Some collections, like lists, can be modified. If that happens, the source enumerator will throw an InvalidOperationException
when moving to the next value.
When that happens, the whole cache is not valid anymore. Therefore, the cache will be cleared and all existing enumerators invalidated.

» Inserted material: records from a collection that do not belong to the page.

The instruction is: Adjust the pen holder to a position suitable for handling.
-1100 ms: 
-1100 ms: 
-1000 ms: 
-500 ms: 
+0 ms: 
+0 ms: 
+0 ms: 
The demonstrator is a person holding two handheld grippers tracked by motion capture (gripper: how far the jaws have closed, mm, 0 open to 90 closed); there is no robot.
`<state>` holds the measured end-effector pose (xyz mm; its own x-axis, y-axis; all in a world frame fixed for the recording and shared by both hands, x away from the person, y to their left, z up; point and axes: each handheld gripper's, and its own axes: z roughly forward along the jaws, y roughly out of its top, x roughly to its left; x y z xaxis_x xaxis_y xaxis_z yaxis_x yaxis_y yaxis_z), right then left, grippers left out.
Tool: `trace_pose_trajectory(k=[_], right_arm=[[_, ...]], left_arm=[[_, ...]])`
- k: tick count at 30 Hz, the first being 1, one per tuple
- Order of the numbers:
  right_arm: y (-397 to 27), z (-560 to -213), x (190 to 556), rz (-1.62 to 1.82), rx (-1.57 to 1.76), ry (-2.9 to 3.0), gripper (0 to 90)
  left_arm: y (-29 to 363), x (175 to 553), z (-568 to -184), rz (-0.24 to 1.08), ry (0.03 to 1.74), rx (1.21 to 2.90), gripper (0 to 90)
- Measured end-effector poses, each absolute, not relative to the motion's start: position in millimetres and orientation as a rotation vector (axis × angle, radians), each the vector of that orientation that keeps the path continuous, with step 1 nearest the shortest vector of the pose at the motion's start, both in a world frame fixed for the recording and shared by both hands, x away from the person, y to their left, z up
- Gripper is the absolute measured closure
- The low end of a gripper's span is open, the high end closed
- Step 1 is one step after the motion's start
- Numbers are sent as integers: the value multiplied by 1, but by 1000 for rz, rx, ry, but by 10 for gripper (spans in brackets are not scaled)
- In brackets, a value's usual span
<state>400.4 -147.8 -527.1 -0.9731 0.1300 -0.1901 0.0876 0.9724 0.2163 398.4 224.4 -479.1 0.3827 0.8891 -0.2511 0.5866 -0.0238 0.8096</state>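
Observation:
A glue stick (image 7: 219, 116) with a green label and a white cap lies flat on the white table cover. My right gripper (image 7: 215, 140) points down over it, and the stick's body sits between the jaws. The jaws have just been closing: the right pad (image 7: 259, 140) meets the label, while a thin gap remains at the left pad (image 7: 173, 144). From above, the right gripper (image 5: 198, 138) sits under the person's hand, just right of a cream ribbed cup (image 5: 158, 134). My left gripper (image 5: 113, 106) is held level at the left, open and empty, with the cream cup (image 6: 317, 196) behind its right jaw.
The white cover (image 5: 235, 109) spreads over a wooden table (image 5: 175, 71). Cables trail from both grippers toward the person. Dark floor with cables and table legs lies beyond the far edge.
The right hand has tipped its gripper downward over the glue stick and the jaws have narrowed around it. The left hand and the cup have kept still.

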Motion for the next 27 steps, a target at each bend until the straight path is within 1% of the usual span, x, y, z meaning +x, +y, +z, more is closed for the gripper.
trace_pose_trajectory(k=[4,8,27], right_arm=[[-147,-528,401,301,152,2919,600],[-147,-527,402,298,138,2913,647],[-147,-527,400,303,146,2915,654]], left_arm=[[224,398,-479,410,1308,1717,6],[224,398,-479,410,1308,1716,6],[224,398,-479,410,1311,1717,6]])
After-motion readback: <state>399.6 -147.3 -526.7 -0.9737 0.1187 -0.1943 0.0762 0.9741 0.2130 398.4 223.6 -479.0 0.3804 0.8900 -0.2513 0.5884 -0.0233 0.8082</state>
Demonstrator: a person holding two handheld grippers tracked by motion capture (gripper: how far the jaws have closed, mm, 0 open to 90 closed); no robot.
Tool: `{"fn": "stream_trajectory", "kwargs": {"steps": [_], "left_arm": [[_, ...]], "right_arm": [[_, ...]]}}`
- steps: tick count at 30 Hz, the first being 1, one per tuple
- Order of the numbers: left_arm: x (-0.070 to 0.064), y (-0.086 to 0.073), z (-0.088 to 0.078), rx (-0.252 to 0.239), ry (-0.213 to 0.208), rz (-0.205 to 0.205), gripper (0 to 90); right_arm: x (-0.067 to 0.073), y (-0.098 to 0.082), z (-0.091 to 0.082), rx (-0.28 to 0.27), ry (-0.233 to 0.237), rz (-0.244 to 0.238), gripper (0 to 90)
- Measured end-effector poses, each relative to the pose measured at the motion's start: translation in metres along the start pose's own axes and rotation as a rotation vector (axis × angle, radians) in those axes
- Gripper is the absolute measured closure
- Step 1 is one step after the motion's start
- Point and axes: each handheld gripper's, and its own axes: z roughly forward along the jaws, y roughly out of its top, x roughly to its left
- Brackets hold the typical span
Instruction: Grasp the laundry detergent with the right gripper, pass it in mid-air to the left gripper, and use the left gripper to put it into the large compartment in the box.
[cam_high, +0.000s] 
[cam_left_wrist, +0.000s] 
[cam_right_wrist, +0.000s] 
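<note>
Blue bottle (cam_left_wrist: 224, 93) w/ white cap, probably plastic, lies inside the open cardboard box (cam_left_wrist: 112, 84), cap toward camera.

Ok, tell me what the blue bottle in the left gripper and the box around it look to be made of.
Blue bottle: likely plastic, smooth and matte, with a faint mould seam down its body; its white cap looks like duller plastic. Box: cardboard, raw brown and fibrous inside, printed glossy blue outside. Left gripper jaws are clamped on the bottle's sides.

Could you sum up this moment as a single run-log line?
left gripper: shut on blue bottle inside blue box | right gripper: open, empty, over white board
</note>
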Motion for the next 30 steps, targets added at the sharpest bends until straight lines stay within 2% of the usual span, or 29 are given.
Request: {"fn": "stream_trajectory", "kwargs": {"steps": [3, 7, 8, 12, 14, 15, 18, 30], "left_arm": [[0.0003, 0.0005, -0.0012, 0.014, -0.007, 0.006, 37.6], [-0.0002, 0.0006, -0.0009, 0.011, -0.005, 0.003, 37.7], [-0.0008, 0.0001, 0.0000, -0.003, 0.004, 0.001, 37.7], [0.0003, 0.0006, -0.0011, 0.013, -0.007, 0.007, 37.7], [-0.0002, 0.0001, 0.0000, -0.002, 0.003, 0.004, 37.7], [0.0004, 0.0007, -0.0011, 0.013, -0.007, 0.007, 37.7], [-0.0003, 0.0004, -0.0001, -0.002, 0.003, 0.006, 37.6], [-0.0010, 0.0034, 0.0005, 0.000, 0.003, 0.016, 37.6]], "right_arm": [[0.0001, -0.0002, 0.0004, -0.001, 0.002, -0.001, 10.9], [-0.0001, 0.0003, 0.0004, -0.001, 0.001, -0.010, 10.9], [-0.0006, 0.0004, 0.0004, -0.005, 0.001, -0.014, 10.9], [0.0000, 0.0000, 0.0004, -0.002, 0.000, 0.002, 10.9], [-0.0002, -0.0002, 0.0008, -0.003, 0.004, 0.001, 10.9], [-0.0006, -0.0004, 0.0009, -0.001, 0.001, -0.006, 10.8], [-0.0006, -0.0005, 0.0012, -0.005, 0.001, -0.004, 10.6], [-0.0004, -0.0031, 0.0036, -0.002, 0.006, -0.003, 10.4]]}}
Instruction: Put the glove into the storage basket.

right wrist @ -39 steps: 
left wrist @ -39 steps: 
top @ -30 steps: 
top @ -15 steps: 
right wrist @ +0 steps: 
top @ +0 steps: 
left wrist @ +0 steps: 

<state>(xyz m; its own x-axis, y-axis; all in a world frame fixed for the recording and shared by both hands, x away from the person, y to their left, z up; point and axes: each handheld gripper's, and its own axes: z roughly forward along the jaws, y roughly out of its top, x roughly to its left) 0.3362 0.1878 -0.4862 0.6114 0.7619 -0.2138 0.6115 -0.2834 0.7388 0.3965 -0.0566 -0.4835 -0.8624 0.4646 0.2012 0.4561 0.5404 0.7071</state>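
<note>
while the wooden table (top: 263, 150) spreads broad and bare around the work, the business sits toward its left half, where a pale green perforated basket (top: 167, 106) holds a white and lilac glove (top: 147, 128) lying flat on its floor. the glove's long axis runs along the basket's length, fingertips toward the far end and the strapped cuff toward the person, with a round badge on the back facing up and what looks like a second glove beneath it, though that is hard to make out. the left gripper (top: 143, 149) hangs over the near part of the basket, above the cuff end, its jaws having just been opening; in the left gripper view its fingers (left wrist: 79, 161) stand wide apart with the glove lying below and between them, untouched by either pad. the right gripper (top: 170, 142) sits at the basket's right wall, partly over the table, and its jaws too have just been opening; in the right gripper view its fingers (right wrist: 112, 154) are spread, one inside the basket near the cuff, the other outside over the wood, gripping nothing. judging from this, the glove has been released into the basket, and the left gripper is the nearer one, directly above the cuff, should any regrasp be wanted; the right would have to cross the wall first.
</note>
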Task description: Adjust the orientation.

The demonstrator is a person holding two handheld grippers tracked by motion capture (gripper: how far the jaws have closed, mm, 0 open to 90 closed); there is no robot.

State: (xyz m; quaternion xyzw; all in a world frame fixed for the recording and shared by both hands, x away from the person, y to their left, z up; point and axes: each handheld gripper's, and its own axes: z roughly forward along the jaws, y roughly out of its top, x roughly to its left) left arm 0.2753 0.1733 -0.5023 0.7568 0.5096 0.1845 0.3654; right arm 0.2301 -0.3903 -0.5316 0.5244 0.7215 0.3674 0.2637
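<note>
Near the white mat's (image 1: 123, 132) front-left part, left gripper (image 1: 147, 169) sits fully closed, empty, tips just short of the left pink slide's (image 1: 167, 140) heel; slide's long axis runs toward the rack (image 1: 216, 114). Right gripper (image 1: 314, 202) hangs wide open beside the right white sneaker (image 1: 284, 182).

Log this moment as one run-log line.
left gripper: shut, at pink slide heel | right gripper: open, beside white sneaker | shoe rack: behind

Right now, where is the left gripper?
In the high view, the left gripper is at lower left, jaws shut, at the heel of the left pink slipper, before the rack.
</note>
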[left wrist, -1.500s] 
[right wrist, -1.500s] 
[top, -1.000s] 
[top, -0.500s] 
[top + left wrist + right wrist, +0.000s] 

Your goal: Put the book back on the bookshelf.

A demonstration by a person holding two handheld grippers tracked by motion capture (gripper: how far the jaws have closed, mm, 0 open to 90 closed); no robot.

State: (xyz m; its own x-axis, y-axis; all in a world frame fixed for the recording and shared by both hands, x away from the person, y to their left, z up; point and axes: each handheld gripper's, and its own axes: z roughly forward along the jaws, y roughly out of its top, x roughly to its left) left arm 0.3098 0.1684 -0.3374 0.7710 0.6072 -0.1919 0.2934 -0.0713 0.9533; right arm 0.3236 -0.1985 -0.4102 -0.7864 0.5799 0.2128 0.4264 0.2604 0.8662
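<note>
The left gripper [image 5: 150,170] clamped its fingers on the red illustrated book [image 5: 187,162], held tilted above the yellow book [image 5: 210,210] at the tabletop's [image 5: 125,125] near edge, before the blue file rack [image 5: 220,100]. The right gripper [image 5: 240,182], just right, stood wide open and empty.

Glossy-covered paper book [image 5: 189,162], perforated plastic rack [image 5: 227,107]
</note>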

This is implemented by CachedIEnumerable
, which holds a weak reference to all enumerators. I chose weak reference, so that the garbage collector can still
clean up the enumerators if they are not needed anymore.
Actual Code
Here is the implementation for CachedIEnumerable
:
public class CachedIEnumerable<T> : IEnumerable<T>
{
private List<T> cache;
private IEnumerable<T> source;
private IEnumerator<T> enumerator;
private List<WeakReference<CachedIEnumerator<T>>> enumerators;
public IReadOnlyCollection<T> CachedValues => cache;
public CachedIEnumerable(IEnumerable<T> source)
{
this.cache = new List<T>();
this.source = source;
this.enumerator = source.GetEnumerator();
this.enumerators = new List<WeakReference<CachedIEnumerator<T>>>();
}
~CachedIEnumerable()
{
enumerator.Dispose();
}
public IEnumerator<T> GetEnumerator()
{
var e = new CachedIEnumerator<T>(cache, enumerator, reset);
enumerators.Add(new WeakReference<CachedIEnumerator<T>>(e));
return e;
}
IEnumerator IEnumerable.GetEnumerator()
{
return GetEnumerator();
}
/// <summary>
/// resets the cached IEnumerable and invalidates all existing enumerators
/// called when the underlying collection changed
/// </summary>
private void reset()
{
cache.Clear(); //the cache is not valid at this point
//the enumerator of the underlying collection must be renewed (it threw the exception)
enumerator.Dispose();
enumerator = source.GetEnumerator();
//invalidate all enumerators of the cached enumerable
foreach(var weakEnumeratorReference in enumerators)
{
CachedIEnumerator<T> e;
if (weakEnumeratorReference.TryGetTarget(out e)) {
e.Invalidate();
e.Dispose();
}
}
enumerators.Clear(); //since all enumerators are invalidated, there is no need to reference them any more
}
}
And here the implementation for CachedIEnumerator
:
public class CachedIEnumerator<T> : IEnumerator<T>
{
private List<T> sharedCache;
private IEnumerator<T> enumerator;
private int currentIndex = -1;
private bool valid = true;
private bool pastEnd = false;
private Action invalidateAll;
public CachedIEnumerator(List<T> sharedCache, IEnumerator<T> enumerator, Action invalidateAll)
{
this.sharedCache = sharedCache;
this.enumerator = enumerator;
this.invalidateAll = invalidateAll;
}
private T current;
public T Current
{
get
{
if (!pastEnd) return current;
else throw new InvalidOperationException("The enumerator reached past the end of the collection");
}
private set
{
current = value;
}
}
object IEnumerator.Current
{
get { return Current; }
}
public void Dispose()
{
}
public void Invalidate()
{
valid = false;
}
public bool MoveNext()
{
if (!valid)
throw new InvalidOperationException("The collection was modified after the enumerator was created.");
currentIndex++;
if (currentIndex < sharedCache.Count)
{
Current = sharedCache[currentIndex];
return true;
}
try
{
var success = enumerator.MoveNext();
if (success)
{
Current = enumerator.Current;
sharedCache.Add(Current);
return true;
}
else
{
Current = default(T);
pastEnd = true;
return false;
}
}
catch (InvalidOperationException)
{
invalidateAll();
throw;
}
}
public void Reset()
{
throw new NotSupportedException();
}
}
Additional Info
You can also find the code on Github as a dotnet core project, including a lot of tests.
Happy Coding! :)
Update 1 (16.10.2016)
I have removed the implementation for IList
, because LINQ treats lists differently in some cases, since it expects that generators don't implement IList
. If you want to see the original blogpost, which includes the IList
implementation, you find it here.
The updated code also includes additional edge-case handling, like a changing source list.